On starvation & loathing,
dressed in women's clothing;
I slipped between the quantum phase.

`I thought The Way To Go WAS TO GO NOWHERE AT ALL.' 
It was like floating on the sun 
and all I'd ever done was to go nowhere.

So I impaled myself upon my prong
but this felt unnatural and wrong,
so I called the virgin, I called the whore,
and I pleaded,
and I begged.
Oh!
Oh, how I begged.

The very next day at 6am I had an appointment to get a blood test, but I needed to see a shrink. 

I was brought a bible by my favourite T.V. Programs. 
Never wanted to receive a punch in eye. 
Blackened, laddered heartthrob stockings, 
double-barrelled mental lockings;
and ALL I'D EVER DONE 
WAS TO SHARE MY STUPID SECRETS, 
and go nowhere, 
nowhere at all. 

The Indivisible Worm.


1. Scarlet Promises

I have all my mother gave me:
guilty, pretending affection.
All kisses strain love;
who could know (or guess)?

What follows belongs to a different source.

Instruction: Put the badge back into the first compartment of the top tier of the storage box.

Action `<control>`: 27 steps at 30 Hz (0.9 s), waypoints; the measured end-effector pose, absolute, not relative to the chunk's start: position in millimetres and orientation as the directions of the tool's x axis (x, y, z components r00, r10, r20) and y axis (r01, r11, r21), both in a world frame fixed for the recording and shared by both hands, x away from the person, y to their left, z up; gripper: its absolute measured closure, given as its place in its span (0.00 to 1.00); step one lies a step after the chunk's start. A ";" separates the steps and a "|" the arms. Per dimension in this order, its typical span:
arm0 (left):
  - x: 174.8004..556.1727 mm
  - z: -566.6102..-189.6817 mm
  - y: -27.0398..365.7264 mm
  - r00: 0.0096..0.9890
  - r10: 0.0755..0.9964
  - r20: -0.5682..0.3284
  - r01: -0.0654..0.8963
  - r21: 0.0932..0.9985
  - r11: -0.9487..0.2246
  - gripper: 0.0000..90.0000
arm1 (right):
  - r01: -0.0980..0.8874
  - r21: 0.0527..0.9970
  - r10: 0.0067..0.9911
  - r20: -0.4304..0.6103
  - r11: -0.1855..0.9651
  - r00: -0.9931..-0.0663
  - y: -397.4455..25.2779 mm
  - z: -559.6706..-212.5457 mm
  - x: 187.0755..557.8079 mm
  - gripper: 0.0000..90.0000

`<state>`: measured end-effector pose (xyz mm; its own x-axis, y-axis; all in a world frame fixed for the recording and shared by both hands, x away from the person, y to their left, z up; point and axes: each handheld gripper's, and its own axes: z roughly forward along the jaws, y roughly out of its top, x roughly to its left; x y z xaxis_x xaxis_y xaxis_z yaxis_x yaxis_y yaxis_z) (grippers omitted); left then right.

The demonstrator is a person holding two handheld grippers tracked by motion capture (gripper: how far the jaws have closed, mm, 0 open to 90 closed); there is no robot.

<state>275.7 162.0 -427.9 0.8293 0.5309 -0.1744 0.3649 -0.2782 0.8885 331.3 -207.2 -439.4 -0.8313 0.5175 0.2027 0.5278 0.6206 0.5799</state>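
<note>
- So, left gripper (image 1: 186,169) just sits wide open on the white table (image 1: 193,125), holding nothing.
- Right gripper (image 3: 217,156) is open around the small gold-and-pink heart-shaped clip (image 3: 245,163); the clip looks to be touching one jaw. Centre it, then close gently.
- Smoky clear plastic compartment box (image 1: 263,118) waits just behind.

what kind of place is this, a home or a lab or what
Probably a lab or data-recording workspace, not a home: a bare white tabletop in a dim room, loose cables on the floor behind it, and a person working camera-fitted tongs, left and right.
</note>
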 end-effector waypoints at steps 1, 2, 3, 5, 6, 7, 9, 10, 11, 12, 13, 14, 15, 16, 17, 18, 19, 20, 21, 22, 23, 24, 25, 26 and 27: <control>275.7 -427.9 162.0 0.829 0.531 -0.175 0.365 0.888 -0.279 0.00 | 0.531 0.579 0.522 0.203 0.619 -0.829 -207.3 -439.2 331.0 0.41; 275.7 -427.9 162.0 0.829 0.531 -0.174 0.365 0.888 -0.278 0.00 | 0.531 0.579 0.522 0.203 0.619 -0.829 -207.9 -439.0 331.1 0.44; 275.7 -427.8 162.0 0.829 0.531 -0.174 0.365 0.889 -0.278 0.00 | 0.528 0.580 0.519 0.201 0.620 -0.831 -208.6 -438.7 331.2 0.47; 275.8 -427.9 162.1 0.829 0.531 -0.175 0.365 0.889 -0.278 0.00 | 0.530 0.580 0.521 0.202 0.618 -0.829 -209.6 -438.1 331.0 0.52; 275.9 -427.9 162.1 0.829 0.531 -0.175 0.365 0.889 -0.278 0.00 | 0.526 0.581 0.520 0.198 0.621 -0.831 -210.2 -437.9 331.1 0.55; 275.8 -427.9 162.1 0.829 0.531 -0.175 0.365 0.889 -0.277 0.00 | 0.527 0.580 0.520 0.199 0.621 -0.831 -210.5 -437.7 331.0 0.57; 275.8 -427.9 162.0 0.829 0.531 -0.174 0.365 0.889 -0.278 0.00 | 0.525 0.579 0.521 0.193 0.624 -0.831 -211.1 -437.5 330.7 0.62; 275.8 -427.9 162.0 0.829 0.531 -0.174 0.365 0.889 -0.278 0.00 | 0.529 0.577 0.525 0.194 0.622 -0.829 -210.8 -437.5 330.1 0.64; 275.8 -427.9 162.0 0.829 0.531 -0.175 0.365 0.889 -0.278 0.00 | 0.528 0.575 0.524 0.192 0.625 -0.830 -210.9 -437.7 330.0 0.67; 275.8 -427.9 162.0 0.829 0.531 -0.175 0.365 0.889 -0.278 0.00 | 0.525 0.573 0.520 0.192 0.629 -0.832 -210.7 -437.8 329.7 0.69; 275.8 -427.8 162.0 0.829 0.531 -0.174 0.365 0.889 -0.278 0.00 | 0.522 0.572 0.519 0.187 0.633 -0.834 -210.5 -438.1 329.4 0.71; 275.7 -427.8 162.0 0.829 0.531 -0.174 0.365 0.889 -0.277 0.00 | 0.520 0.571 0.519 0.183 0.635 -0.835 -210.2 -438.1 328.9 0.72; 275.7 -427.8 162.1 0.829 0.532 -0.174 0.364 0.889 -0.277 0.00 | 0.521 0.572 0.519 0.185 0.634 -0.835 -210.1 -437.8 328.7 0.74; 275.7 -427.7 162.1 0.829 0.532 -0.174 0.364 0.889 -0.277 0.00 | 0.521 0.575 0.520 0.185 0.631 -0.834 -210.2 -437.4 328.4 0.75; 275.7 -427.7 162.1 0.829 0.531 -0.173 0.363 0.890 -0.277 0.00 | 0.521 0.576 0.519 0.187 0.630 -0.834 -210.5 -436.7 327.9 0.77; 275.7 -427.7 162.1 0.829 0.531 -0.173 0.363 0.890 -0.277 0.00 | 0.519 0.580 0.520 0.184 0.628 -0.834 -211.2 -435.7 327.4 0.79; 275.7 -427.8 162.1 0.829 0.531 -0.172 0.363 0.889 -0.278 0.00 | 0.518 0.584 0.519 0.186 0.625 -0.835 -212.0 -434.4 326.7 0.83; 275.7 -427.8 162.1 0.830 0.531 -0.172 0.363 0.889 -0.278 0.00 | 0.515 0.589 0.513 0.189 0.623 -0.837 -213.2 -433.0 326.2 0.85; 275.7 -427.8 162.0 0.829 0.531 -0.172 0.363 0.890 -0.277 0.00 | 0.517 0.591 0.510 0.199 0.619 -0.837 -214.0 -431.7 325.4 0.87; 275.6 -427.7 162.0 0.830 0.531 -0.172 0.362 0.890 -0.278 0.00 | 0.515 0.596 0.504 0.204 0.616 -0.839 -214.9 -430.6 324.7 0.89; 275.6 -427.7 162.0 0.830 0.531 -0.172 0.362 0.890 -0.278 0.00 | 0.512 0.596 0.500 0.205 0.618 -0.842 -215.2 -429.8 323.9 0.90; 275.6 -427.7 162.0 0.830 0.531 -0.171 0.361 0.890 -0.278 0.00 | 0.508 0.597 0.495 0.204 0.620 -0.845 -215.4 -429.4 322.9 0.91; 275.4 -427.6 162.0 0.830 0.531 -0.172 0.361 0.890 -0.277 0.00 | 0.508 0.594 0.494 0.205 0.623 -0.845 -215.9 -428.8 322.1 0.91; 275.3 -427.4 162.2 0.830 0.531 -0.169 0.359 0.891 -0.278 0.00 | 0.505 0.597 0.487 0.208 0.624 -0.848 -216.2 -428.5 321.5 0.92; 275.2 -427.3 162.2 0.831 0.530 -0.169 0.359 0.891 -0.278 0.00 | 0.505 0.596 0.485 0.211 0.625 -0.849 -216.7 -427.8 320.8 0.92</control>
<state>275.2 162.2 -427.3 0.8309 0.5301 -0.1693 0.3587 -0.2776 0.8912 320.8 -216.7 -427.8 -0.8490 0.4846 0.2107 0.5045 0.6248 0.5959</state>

A WOMAN.
The emptiness doesn't hurt,
pain is a struggle for fullness.
Emotionlessness a gene (like good skin)
that I protection faulted.

I land arse-first, like a blunt, drunk robot.
I had promised to be good
but only ever to myself.

AND 
I always was selfish: 
never showed my love, myself. 
And 
I became quite small. 

2. A Wilkes Withdrawal

Prone-positional pain,
that lump in my throat again.
Ragged disdain,
my self-moulded temperament.

AND ALL NIGHT I TALKED ABOUT MYSELF
in the uninsightful hope of someone liking me.
I read a poem and then sang songs and
MISTOOK MYSELF FOR A FUCKING ART SHOW...
again.
I was inwards of illusion.
"I am a problematic, pretentious social plebeian, and that doesn't begin or end!"
(That there were no solutions, I could not see yet).

Deeper down, I dislike my dad.
Now I malign my mother as well.
But TIME undoes these ragged stays,
that we lock into position with sweat, 
and keys of ribosomes and nucleotides,
and the black kisses of blood kinship.